In the entries that follow, say how many lines contain the string "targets". Give no other words.

• _Stored records_
▼

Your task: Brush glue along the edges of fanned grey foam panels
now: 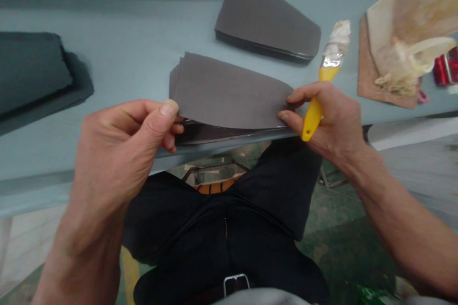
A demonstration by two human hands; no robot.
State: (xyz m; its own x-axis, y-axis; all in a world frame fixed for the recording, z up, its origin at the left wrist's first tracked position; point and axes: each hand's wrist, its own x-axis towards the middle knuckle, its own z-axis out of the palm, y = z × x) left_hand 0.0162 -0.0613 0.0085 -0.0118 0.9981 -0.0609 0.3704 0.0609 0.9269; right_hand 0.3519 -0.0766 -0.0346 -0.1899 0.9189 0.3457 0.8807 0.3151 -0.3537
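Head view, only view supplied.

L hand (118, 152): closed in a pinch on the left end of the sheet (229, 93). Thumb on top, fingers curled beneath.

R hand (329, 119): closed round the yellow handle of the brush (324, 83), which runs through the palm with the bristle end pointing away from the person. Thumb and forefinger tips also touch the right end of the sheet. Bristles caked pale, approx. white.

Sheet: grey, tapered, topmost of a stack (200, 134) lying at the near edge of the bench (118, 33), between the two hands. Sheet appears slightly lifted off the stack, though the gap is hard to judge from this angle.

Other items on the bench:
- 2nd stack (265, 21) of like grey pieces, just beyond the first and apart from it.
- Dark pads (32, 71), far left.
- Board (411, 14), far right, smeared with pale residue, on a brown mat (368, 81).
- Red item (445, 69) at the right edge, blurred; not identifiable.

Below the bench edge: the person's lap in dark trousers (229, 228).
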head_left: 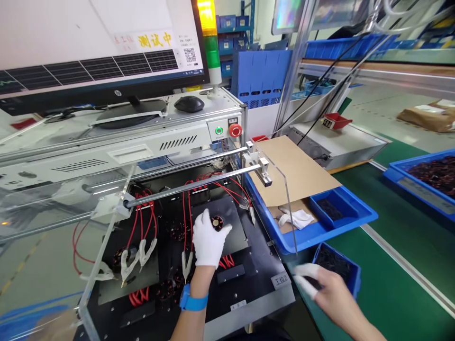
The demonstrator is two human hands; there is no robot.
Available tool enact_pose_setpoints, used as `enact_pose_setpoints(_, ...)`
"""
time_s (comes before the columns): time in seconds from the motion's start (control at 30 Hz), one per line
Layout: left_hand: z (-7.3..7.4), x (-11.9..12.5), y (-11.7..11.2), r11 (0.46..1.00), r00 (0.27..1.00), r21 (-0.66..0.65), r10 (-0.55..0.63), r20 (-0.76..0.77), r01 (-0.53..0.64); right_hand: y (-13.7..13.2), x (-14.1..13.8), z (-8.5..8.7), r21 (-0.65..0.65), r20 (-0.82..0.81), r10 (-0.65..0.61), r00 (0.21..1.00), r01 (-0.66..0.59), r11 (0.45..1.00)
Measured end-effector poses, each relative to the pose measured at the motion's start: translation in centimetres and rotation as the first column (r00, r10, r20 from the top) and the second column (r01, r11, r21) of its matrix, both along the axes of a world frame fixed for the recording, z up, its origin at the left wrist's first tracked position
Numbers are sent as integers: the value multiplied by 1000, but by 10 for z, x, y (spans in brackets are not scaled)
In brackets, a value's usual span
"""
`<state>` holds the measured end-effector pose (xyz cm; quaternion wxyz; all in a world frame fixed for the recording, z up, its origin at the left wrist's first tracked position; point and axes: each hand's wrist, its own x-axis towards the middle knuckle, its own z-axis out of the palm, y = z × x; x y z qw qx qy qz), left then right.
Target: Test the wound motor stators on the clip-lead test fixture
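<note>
My left hand, in a white glove with a blue wrist strap, reaches into the black test fixture and pinches a small round motor part on the dark pad. Red wires with white clips hang around it. My right hand, with white finger cots, rests at the rim of a small blue bin of dark parts. Its fingers are blurred and whether they hold anything is unclear.
A clear hinged cover stands raised over the fixture. A monitor, mouse and red stop button sit above. A blue tray with cardboard and a white cloth lies to the right on the green mat.
</note>
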<state>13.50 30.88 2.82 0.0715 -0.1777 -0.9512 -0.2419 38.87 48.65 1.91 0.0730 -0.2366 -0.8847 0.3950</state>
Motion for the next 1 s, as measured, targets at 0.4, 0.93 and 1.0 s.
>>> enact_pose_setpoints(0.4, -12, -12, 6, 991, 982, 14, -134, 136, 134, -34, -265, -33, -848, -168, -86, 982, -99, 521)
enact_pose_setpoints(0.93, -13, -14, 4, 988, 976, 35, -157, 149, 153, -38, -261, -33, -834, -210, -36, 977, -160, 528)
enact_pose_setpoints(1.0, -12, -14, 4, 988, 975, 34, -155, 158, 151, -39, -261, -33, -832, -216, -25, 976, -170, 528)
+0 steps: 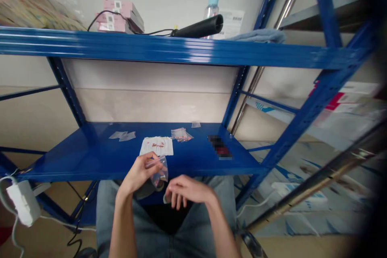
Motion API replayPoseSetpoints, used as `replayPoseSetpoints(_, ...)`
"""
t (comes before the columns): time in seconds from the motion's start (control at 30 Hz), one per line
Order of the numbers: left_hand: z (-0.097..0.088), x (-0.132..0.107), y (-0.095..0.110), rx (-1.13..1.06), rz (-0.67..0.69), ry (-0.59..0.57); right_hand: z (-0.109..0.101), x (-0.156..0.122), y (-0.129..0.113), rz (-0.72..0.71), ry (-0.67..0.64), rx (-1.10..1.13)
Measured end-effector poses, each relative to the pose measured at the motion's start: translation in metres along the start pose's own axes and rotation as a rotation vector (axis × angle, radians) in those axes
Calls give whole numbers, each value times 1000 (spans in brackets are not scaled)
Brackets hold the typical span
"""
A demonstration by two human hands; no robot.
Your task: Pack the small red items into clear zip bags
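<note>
Rack: a blue steel shelving rack (320, 84) stands ahead of your hands, with printed cartons (341, 105) off to the right.
Upper shelf: the blue upper shelf (151, 46) runs above and beyond your hands. It carries pink boxes (116, 16), a black tube (198, 26), a spray bottle (213, 2) and a folded blue-grey cloth (256, 36).
Lower shelf: the blue lower shelf (187, 157) sits just ahead of your hands, its front edge close to your fingers.
Lap: your jeans (105, 205) lie directly beneath your hands.
Arms: your forearms (122, 225) rise from the bottom of the view, angling inward so your hands nearly meet.
Left hand: your left hand (139, 174) is closed around the bag, thumb on top, raised over the shelf's front edge.
Right hand: your right hand (186, 190) is half-curled, fingers pointing down, just beside the bag. A small pale item (165, 198) sits at its fingertips; you cannot tell whether it is held.
Bag: the clear plastic zip bag (159, 172) hangs from your left hand, between your hands.
Nearest item: a white sheet with red print (156, 146) lies on the lower shelf, just beyond your left hand.
Farther items: small clear bags (181, 134) lie beyond your hands.
</note>
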State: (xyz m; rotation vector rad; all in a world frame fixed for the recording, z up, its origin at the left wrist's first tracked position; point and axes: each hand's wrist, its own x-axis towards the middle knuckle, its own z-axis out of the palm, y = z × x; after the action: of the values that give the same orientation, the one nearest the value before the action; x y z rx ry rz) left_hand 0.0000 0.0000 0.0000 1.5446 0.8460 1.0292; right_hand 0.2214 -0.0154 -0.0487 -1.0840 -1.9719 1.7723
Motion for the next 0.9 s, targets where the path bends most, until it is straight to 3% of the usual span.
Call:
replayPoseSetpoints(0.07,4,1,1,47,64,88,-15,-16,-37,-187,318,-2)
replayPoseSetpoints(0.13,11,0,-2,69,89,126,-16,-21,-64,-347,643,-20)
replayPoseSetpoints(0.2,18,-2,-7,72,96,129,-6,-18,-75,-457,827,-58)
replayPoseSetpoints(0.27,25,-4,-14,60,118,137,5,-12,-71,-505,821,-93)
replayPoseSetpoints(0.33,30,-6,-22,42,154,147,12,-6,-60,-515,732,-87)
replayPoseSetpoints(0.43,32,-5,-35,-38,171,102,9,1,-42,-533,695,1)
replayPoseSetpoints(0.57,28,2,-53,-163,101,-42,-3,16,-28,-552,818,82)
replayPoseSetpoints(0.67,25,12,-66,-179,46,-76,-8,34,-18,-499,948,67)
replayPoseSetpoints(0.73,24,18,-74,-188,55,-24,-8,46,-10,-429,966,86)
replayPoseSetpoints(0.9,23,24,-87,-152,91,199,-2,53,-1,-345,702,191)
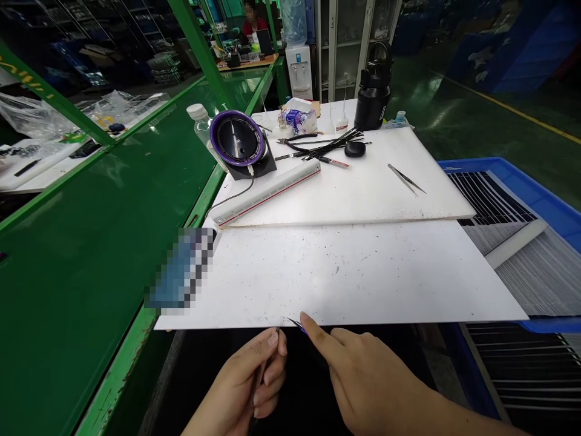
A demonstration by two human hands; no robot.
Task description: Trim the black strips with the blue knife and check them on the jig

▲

• _TASK RESPONSE_
2